Think on these things…

Is the glass half-empty or half-full? My own tendency is to see the glass as half-empty, and suspect that the other half full of some kind of odorless, tastelss clear toxic chemical.

Some pretty serious things have happened in the last few days:

– A freakish series of events in the last week may (?) have deep-sixed the publication of the book manuscript I just finished.

– My husband was in a car accident. The other person involved in the accident has already retained a lawyer.

– One of my children has made a very hurtful, painful choice that reads like rejection to me.

– Our church situation continues to be a source of sorrow and dysfunction, not community. We are weary at constantly grubbing around for ad hoc community. It’s better than nothin’, but it ain’t what we know it should be.

Yes, it could always be worse. All of it could be a heckuva lot worse. No one is hurt (my husband is just fine – not even a sore neck) or sick or in jail or in imminent danger. But those sorts of comparisons don’t really help at all. “It could always be worse”, the words of the half-full-glass people, throw circumstances into some sort of a comparison mode. Those comparisons actually tend to make people feel like their tsuris (Yiddish for troubles) shouldn’t matter. But tsuris happens. And stuffing them, or ignoring them, or saying that things could be much worse tends to make me feel much worse because I start to feel like a gigantic wimp.

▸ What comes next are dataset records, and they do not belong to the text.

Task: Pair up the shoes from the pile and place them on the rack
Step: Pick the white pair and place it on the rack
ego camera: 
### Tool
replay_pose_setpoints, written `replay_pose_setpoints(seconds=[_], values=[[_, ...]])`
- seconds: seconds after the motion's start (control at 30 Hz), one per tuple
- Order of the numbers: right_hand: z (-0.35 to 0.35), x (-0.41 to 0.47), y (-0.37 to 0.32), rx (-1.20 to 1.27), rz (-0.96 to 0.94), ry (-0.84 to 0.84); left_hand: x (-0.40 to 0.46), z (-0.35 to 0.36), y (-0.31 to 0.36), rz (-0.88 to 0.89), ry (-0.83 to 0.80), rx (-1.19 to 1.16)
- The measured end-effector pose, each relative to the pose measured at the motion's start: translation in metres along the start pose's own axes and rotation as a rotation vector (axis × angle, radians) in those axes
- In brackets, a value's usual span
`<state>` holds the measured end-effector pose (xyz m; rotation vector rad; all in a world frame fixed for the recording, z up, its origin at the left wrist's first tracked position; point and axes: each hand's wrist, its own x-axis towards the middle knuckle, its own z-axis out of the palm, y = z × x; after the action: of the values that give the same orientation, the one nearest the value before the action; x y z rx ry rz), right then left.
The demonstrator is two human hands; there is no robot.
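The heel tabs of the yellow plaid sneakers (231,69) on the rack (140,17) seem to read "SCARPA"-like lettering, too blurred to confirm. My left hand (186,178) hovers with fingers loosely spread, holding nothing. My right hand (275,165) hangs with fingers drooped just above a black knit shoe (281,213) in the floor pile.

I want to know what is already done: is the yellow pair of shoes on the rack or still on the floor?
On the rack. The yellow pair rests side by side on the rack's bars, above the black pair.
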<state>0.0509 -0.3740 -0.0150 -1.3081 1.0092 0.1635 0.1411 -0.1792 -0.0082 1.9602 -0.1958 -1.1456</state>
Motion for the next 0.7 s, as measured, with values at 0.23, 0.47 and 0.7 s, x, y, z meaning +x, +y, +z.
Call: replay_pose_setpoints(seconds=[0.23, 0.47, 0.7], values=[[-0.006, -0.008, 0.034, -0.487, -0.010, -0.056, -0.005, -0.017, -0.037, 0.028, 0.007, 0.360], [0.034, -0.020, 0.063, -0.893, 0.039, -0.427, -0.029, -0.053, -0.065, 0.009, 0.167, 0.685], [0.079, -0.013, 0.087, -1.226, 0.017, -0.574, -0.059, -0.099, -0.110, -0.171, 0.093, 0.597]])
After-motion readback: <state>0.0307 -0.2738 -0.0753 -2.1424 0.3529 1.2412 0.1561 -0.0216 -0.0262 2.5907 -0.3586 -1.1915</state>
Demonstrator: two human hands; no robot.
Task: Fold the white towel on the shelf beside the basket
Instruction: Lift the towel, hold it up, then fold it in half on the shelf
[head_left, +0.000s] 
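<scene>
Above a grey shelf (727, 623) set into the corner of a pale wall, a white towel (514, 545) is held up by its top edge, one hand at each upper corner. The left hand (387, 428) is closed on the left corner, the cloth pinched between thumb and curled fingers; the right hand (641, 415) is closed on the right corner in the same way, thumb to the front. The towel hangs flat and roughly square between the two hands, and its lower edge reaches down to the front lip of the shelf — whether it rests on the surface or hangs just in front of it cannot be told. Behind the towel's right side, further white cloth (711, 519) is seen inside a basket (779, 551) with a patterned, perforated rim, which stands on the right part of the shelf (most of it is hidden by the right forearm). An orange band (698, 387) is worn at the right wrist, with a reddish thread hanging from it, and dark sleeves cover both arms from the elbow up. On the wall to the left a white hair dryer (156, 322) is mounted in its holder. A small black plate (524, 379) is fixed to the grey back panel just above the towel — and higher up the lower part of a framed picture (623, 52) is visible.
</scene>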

When I have attempted to count my blessings as a way to assuage my woes, I grit my teeth, start listing them, and then deteriorate into a puddle of self-pity.
You know what actually seems to change me?
“Finally, brothers, whatever is true, whatever is noble, whatever is right, whatever is pure, whatever is lovely, whatever is admirable—if anything is excellent or praiseworthy—think about such things.” Philippians 4:8
The Greek word for “think” here is logizomai. It carries the sense of numbering, or accounting for, gathering. Counting my blessings doesn’t work. But “counting Him” – numbering the Immeasurable, pondering all that He is: true, noble, right, pure, lovely, admirable, excellent, praiseworthy – this changes me. Centers me. Shelters me. Aims my life away from me…and this…toward Him. He is wonderful, and worthy of every praise I can offer Him. (Somehow, I wonder if the praise that rises to Him when things aren’t so good smells different to Him…?)
The glass is empty – poured out as an offering. The glass is full – overflowing.
"Childishness, Richard. I keep telling you to try grow up."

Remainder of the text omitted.